- Task item: In the listing below, how many lines include "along"? Give the number and no other text.
..............................
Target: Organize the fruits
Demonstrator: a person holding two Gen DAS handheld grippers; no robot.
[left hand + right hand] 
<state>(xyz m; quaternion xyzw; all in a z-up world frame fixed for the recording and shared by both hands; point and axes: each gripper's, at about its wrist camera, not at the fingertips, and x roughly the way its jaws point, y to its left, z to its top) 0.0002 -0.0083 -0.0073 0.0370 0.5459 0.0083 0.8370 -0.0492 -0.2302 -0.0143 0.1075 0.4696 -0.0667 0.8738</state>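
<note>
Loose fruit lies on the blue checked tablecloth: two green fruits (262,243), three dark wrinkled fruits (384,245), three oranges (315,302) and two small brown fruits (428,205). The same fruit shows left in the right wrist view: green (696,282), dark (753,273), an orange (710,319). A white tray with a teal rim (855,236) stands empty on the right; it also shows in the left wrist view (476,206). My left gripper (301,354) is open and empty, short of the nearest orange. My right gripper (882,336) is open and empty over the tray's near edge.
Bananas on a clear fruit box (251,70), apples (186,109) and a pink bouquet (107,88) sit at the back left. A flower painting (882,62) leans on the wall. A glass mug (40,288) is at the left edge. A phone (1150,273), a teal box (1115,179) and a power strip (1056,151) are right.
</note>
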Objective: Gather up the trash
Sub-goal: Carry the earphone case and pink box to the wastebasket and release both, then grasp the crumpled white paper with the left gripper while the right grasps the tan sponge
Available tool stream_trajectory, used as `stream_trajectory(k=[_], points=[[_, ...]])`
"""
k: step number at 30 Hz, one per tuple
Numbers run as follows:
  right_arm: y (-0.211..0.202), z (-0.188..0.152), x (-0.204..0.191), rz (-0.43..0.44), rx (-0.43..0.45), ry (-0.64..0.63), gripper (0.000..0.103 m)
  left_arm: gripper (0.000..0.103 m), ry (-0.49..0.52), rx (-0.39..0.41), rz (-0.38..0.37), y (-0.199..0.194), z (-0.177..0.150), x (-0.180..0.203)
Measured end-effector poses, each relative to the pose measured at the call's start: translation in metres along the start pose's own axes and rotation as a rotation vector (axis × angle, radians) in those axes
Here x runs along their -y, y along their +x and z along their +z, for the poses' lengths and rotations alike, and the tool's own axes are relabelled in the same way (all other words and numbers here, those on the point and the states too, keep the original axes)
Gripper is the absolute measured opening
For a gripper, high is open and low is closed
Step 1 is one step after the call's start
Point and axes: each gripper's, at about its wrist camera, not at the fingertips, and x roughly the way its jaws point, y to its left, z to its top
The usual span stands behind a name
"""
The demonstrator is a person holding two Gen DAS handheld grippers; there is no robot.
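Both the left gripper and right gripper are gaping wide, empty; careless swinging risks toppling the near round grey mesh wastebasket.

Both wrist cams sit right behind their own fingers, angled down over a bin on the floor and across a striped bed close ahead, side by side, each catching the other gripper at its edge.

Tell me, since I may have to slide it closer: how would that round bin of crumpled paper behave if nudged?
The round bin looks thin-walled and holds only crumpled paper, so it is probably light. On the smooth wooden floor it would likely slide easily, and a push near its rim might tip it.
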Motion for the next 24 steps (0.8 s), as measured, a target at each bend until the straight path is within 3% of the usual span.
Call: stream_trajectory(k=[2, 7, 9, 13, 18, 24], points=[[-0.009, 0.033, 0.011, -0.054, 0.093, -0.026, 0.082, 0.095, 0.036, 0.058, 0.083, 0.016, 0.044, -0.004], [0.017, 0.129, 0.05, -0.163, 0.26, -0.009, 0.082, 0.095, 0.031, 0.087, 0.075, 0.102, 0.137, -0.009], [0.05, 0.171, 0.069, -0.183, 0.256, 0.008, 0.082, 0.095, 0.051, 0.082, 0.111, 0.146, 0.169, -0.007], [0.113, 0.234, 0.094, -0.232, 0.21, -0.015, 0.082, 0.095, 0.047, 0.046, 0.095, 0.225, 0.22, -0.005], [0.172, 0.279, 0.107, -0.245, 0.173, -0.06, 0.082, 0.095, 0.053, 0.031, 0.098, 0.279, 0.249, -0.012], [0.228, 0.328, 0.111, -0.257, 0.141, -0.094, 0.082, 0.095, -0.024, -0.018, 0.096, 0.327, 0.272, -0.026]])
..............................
- Reply to the task: 2